THE most adventurous big-money backer modern art has ever known was the late Solomon R. Guggenheim, multi millionaire mining magnate (Alaskan copper, Chilean nitrate, Bolivian tin) who late in life switched from collecting traditional Dutch masters to avant-garde art under the tutelage of his good friend and mentor, Baroness Hilla Rebay von Ehrenwiesen, set up Manhattan’s Museum of Non-Objective Painting. Two years ago his nephew, Harry F. Guggenheim, announced a biennial, round-the-world search for new paintings, established a purse of $10,000 for first prize.

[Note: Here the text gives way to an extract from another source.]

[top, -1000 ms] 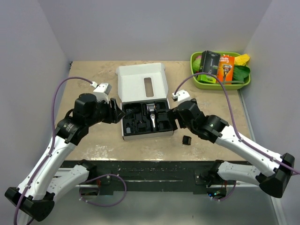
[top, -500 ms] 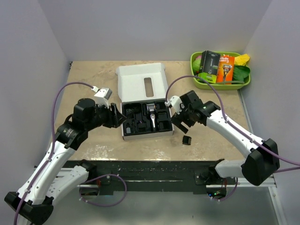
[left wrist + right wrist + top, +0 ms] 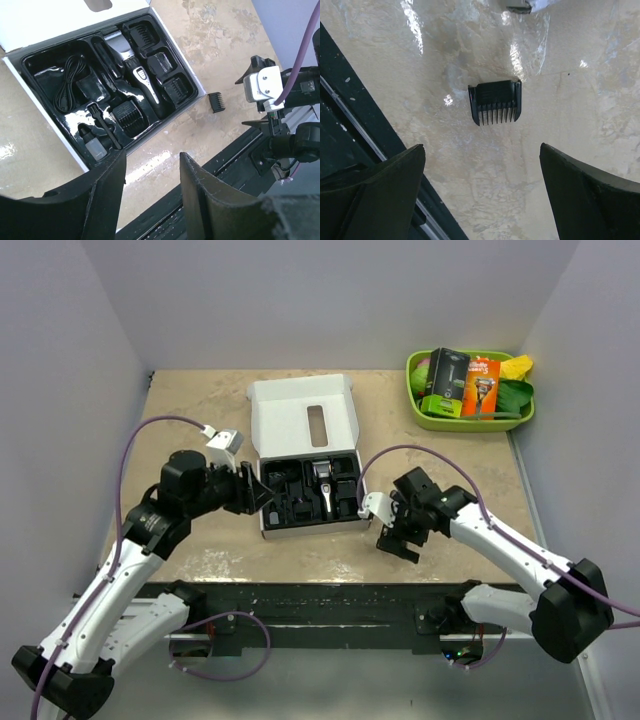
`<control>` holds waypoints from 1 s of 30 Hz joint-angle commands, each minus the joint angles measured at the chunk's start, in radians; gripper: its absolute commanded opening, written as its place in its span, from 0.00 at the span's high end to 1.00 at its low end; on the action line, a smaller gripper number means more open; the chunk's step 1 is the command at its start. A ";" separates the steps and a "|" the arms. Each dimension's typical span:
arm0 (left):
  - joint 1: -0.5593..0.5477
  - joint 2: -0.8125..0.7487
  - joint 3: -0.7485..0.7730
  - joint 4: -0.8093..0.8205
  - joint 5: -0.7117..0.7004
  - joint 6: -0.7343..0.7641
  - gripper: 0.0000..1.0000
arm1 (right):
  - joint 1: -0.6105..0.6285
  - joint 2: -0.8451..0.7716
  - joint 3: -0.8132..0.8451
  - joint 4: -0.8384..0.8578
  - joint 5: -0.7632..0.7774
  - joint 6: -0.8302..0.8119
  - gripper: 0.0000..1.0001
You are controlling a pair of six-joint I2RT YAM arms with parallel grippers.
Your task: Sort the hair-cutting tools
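Both fingers of my right gripper (image 3: 480,146) spread wide and empty above the comb attachment (image 3: 495,101), which lies flat on the glossy table (image 3: 580,70), right of the box (image 3: 45,25). I judge it light, stiff, slick plastic, best pinched across its solid back, not the thin teeth. My left gripper (image 3: 150,165) gapes empty near the boxed clipper (image 3: 142,82).

Top view: bright, even, diffuse overhead light; shadows soft and faint, focus sharp. Right wrist view: white glare streaks on the glossy desk (image 3: 580,100), upper left and top centre; fingers (image 3: 370,195) in the lower corners dark and out of focus. Left wrist view: wet-looking sheen on the black moulded insert (image 3: 75,120); bottom edge blurred.
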 commanded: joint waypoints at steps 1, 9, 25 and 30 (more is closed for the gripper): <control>-0.002 0.021 -0.018 0.061 0.043 0.014 0.49 | 0.001 -0.008 -0.009 0.083 -0.007 -0.072 0.03; -0.002 0.033 -0.020 0.080 0.052 0.014 0.49 | 0.000 0.074 -0.011 0.158 0.039 -0.116 0.06; -0.002 0.053 -0.043 0.103 0.057 0.023 0.49 | 0.000 0.118 -0.058 0.193 0.003 -0.129 0.06; -0.002 0.050 -0.053 0.113 0.065 0.022 0.49 | 0.000 0.109 -0.075 0.204 0.003 -0.123 0.07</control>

For the second running of the sweepstakes this year, separate three-man juries in 22 countries (each with its own $1,000 national winner) were set up to ensure that only the best reached the finish line. Fortnight ago three top jurists (British Critic Sir Herbert Read, former Director General of French Museums Georges Salles and British Painter Morris Kestelman) were flown to Manhattan, repaired to a storage warehouse to inspect the final 114 oils and pick the grand-prize winner. “It was very quiet,” chuckled Georges Salles. “We sat in three chairs like the three judges of Hell.”
Judge Salles and his colleagues had good reason to chuckle. Reason: the winning work was not there at all, but 3,620 miles away on two 9-ft.-8-in.-high walls at Paris’ new UNESCO headquarters (see color). In a sense, the choice of Joan Miró, 65, involved some polite intramural logrolling. Both Englishman Read and Frenchman Salles are on the UNESCO art committee that commissioned the murals. “I was prepared to find something else that competed with Miró,” Sir Herbert Read said, “but I didn’t think for a moment the other works of art did. Surrealists are thought of as fantastic and frivolous. Without departing from the surrealist style, Miró had produced something on a monumental scale.” Georges Salles was ecstatic, declared: “Against the monotone of cement and travertine, Miró gives the song of color. It is not a painting against a wall; it is the wall itself that sings.”*
A longtime painter-around-Paris, Miró has lived in his native Spain since World War II, five years ago began new experiments in ceramics in collaboration with his old friend Josep Llorens-Artigas (TIME, Jan. 7, 1957). For the past two years he has been working hard on his UNESCO mural. Its imaginative images combine childlike delight with echoes of primitive Catalan signs and symbols. Once Miró destroyed one whole wall when it failed to please him, and began again. “Guessing the color of ceramic is like cooking a biscuit—you never know how it will come out,” explained one expert ruefully. Miró’s principal aim: “To make the murals harmonize with the architecture.”
Some have complained that the results are close to infantile scribblings. Retorts Miró: “If no one attacked my work, it would be a mediocre thing.”
* Honorable mentions: Japan’s Minoru Kawabata, 47; France’s Edouard Pignon, 53; Canada’s Jean-Paul Riopelle, 35; Portugal’s Maria Helena Vieira da Silva, 50.